Neben diesem neu interpretierten Beginn, bleibt "The Amazing Spider-Man" auch nah an der Comicvorlage, die der Film anders gewichtet als sein Vorgänger. Wer Superhelden vor allem wegen der Action mag, wird zuerst nicht auf seine Kosten kommen, denn die erste Hälfte des Films ist weniger Spider-Man als Peter Parker gewidmet. Seine Rolle in der High-School, besonders seine Auseinandersetzung mit Flash Thompson (Chris Zylka), werden hier stärker betont, wie Peter Parker insgesamt einen unreiferen, lockereren Eindruck hinterlässt. Andrew Garfield wirkt jungenhafter, bleibt auch als Spider-Man eher schmal, wobei es dem Film gut gelingt dessen Teenager-Leben aus den 60er Jahren in die Gegenwart zu transformieren, wenn er sich etwa die Zeit beim Warten auf den Superschurken mit dem Spielen am Smartphone vertreibt. Trotz aller Dramatik ist der Film weniger pathetisch und witziger während der Kämpfe, als Raimis drei Filme.

An einer Vielzahl weiterer Details kann man die bewusste Unterscheidung zu den drei bisherigen "Spider-Man" Filmen erkennen, etwa dem vollständigen Weglassen seiner Beschäftigung als Fotograf beim cholerischen J.J.Jameson, einer wesentlichen Figur des Spider-Man Universums, die in Raimis Filmen besonders gut gelungen war. Dafür liegt hier das Gewicht auf der Figur von Captain Stacy (Denis Leary), zudem Vater seiner geliebten Gwen, und in der Folge davon in der Auseinandersetzung mit der Polizei.

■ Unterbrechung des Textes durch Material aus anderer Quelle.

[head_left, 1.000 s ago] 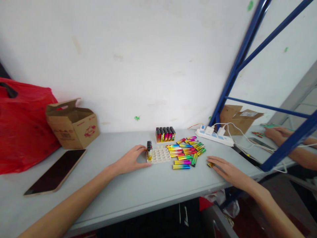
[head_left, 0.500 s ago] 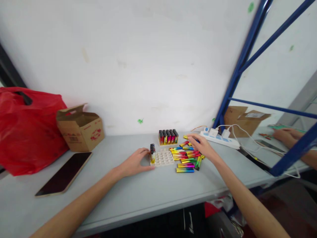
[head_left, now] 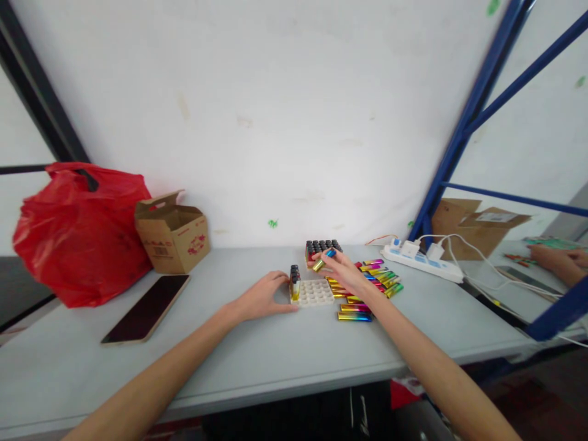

Letztlich spielen solche Feinheiten nur für Diejenigen eine Rolle, die die Marvel-Comics kennen, aber es zeigt sich darin die Bemühung, einen Film zu entwickeln, der sowohl ohne, als auch mit Kenntnis der Vorgänger-Trilogie funktioniert. In dieser hatte die Entwicklung des Spider-Man Charakters und dessen Beziehung zu Mary-Jane schon den Zenit ein wenig überschritten, war man schon im Erwachsenenalter angekommen, weshalb die neue Interpretation des Superhelden die Thematik entschlacken konnte und die Betonung seiner Jugendlichkeit - die letzte Szene spielt während des Unterrichts in der Highschool - noch viele Optionen offen lässt. Deshalb war auch eine Neubesetzung des Protagonisten zwingend nötig.

"The Amazing Spider-Man" ist ein gelungener Neuanfang, der den Vergleich zu den Vorgängerfilmen nicht scheuen muss, und ein individueller Streifzug durch das Spider-Man Universum, das über seine gesamte Laufzeit zu fesseln vermag - vorausgesetzt man kann sich für den Wandkletterer erwärmen (8,5/10).